(WHAT IS REQUIRED)
Repeat the records. Leave nothing out.

Records excerpted from a collection:

Segment Open

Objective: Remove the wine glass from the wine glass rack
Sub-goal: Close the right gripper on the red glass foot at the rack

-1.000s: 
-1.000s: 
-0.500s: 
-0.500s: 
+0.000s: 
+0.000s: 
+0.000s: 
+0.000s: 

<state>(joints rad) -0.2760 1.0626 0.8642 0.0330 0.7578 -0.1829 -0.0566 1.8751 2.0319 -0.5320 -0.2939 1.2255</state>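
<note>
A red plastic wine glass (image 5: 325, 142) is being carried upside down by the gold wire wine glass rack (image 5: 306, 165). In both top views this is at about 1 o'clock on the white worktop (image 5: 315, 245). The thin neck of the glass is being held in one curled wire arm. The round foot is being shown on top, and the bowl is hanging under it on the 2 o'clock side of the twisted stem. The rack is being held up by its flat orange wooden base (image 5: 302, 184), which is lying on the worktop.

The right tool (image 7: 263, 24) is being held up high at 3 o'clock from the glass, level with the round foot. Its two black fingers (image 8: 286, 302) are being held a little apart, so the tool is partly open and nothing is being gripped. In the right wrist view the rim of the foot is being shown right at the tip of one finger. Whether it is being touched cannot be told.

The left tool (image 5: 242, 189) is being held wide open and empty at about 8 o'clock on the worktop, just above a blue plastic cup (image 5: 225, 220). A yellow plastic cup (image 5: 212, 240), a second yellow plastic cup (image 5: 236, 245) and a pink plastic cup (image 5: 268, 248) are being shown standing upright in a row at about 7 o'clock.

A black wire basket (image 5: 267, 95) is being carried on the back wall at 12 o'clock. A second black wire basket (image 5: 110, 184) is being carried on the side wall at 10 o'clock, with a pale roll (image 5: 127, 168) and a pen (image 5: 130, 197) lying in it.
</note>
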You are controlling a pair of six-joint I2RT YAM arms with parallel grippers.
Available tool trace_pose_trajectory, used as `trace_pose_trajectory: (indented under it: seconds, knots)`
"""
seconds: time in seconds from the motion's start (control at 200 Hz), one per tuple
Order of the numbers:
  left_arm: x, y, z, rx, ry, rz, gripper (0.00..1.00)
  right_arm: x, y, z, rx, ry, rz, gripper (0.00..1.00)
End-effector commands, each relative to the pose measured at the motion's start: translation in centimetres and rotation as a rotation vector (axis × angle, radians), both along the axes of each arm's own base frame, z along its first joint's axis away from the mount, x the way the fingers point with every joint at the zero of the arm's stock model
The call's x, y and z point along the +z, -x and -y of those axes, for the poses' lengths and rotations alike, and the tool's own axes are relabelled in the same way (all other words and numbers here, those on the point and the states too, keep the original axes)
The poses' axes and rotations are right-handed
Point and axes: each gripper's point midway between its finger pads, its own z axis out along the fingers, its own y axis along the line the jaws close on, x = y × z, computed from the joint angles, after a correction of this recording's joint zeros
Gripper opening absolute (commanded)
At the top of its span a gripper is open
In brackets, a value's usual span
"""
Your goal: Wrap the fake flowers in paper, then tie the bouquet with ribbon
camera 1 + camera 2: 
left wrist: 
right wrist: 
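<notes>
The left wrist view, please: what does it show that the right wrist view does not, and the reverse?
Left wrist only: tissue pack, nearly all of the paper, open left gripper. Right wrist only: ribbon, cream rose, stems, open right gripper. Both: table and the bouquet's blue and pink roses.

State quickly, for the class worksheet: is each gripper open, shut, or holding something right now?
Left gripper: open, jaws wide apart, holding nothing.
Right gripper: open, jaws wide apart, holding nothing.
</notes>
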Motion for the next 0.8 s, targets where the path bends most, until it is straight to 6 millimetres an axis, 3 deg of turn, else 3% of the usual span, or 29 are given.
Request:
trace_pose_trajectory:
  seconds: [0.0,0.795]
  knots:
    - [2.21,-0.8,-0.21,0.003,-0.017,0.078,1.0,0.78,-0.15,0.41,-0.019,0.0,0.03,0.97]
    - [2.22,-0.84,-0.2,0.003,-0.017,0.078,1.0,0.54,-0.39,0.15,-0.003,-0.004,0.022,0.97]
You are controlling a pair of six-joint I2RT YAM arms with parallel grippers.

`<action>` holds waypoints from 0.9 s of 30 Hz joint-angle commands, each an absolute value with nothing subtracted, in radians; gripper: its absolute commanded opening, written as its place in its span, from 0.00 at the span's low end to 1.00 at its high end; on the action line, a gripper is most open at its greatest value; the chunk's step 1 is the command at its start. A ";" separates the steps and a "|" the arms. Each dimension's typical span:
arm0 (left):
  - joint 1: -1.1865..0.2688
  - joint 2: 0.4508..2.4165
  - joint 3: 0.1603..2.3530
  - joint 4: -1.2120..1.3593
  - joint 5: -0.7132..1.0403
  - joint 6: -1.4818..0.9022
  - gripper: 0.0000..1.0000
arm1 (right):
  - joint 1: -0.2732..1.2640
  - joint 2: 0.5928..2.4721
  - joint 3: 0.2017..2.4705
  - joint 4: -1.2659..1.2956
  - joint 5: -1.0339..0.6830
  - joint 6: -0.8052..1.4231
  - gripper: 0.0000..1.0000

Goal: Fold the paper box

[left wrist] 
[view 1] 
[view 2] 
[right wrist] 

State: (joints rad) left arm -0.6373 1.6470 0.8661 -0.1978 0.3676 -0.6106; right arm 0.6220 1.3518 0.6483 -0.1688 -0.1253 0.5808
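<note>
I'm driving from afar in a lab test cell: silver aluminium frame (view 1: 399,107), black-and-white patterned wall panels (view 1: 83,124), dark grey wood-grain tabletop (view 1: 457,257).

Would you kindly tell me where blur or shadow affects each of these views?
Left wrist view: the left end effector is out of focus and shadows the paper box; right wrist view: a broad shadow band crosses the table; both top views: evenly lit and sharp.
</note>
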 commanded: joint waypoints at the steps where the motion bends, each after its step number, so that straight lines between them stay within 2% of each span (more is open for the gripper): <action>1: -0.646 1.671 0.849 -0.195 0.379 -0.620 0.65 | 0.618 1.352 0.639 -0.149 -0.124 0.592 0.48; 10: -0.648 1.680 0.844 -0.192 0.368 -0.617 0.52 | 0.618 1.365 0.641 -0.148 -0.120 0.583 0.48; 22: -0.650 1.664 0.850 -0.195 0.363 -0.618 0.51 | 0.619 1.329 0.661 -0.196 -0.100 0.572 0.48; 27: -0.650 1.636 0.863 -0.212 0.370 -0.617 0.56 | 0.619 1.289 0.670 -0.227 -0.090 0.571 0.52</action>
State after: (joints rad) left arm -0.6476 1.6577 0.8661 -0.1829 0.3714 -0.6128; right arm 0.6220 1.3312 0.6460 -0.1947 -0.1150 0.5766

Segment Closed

(WORKED SOLUTION)
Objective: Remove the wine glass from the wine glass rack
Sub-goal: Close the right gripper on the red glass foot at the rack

-1.000s: 
-1.000s: 
-0.500s: 
-0.500s: 
+0.000s: 
+0.000s: 
+0.000s: 
+0.000s: 

<state>(joints rad) -0.2760 1.0626 0.8642 0.0330 0.7578 -0.1829 -0.0566 1.8751 2.0319 -0.5320 -0.2939 1.2255</state>
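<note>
A red plastic wine glass (image 5: 325, 142) is being carried upside down by the gold wire wine glass rack (image 5: 306, 165). In both top views this is at about 1 o'clock on the white worktop (image 5: 315, 245). The thin neck of the glass is being held in one curled wire arm. The round foot is being shown on top, and the bowl is hanging under it on the 2 o'clock side of the twisted stem. The rack is being held up by its flat orange wooden base (image 5: 302, 184), which is lying on the worktop.

The right tool (image 7: 263, 24) is being held up high at 3 o'clock from the glass, level with the round foot. Its two black fingers (image 8: 286, 302) are being held a little apart, so the tool is partly open and nothing is being gripped. In the right wrist view the rim of the foot is being shown right at the tip of one finger. Whether it is being touched cannot be told.

The left tool (image 5: 242, 189) is being held wide open and empty at about 8 o'clock on the worktop, just above a blue plastic cup (image 5: 225, 220). A yellow plastic cup (image 5: 212, 240), a second yellow plastic cup (image 5: 236, 245) and a pink plastic cup (image 5: 268, 248) are being shown standing upright in a row at about 7 o'clock.

A black wire basket (image 5: 267, 95) is being carried on the back wall at 12 o'clock. A second black wire basket (image 5: 110, 184) is being carried on the side wall at 10 o'clock, with a pale roll (image 5: 127, 168) and a pen (image 5: 130, 197) lying in it.
</note>
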You are controlling a pair of six-joint I2RT YAM arms with parallel grippers.
Available tool trace_pose_trajectory, used as `trace_pose_trajectory: (indented under it: seconds, knots)`
"""
seconds: time in seconds from the motion's start (control at 200 Hz), one per tuple
Order of the numbers:
  left_arm: x, y, z, rx, ry, rz, gripper (0.00..1.00)
  right_arm: x, y, z, rx, ry, rz, gripper (0.00..1.00)
End-effector commands, each relative to the pose measured at the motion's start: translation in centimetres and rotation as a rotation vector (axis × angle, radians), both along the axes of each arm's own base frame, z along its first joint's axis away from the mount, x the way the fingers point with every joint at the zero of the arm's stock model
The call's x, y and z point along the +z, -x and -y of those axes, for the poses' lengths and rotations alike, and the tool's own axes are relabelled in the same way (all other words and numbers here, those on the point and the states too, keep the original axes)
The poses' axes and rotations are right-handed
Point and axes: each gripper's point midway between its finger pads, its own z axis out along the fingers, its own y axis along the line the jaws close on, x = y × z, computed from the joint angles, after a correction of this recording's joint zeros
Gripper opening absolute (commanded)
At the top of its span a gripper is open
In brackets, a value's usual span
"""
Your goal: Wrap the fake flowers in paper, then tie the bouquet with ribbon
camera 1 + camera 2: 
left wrist: 
right wrist: 
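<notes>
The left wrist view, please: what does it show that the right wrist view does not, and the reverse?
Left wrist only: tissue pack, nearly all of the paper, open left gripper. Right wrist only: ribbon, cream rose, stems, open right gripper. Both: table and the bouquet's blue and pink roses.

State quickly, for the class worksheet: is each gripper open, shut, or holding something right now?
Left gripper: open, jaws wide apart, holding nothing.
Right gripper: open, jaws wide apart, holding nothing.
</notes>
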Motion for the next 0.8 s, targets where the path bends most, until it is straight to 6 millimetres an axis, 3 deg of turn, else 3% of the usual span, or 29 are given.
Request:
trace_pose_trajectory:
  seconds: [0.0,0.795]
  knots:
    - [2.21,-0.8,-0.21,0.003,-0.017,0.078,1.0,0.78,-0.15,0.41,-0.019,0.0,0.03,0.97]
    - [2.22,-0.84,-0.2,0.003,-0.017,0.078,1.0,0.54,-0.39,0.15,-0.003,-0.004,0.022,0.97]
You are controlling a pair of six-joint I2RT YAM arms with parallel grippers.

`<action>` holds waypoints from 0.9 s of 30 Hz joint-angle commands, each an absolute value with nothing subtracted, in radians; gripper: its absolute commanded opening, written as its place in its span, from 0.00 at the span's low end to 1.00 at its high end; on the action line, a gripper is most open at its greatest value; the chunk's step 1 is the command at its start. A ";" separates the steps and a "|" the arms. Each dimension's typical span:
arm0 (left):
  - joint 1: -1.1865..0.2688
  - joint 2: 0.4508..2.4165
  - joint 3: 0.1603..2.3530
  - joint 4: -1.2120..1.3593
  - joint 5: -0.7132..1.0403
  - joint 6: -1.4818..0.9022
  - gripper: 0.0000..1.0000
arm1 (right):
  - joint 1: -0.2732..1.2640
  - joint 2: 0.5928..2.4721
  - joint 3: 0.2017..2.4705
  - joint 4: -1.2659..1.2956
  - joint 5: -1.0339..0.6830
  - joint 6: -0.8052..1.4231
  - gripper: 0.0000..1.0000

Goal: Fold the paper box

[left wrist] 
[view 1] 
[view 2] 
[right wrist] 

State: (joints rad) left arm -0.6373 1.6470 0.8661 -0.1978 0.3676 -0.6106; right arm 0.6220 1.3518 0.6483 -0.1688 -0.1253 0.5808
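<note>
I'm driving from afar in a lab test cell: silver aluminium frame (view 1: 399,107), black-and-white patterned wall panels (view 1: 83,124), dark grey wood-grain tabletop (view 1: 457,257).

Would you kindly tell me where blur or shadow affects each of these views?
Left wrist view: the left end effector is out of focus and shadows the paper box; right wrist view: a broad shadow band crosses the table; both top views: evenly lit and sharp.
</note>
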 commanded: joint waypoints at the steps where the motion bends, each after its step number, so that straight lines between them stay within 2% of each span (more is open for the gripper): <action>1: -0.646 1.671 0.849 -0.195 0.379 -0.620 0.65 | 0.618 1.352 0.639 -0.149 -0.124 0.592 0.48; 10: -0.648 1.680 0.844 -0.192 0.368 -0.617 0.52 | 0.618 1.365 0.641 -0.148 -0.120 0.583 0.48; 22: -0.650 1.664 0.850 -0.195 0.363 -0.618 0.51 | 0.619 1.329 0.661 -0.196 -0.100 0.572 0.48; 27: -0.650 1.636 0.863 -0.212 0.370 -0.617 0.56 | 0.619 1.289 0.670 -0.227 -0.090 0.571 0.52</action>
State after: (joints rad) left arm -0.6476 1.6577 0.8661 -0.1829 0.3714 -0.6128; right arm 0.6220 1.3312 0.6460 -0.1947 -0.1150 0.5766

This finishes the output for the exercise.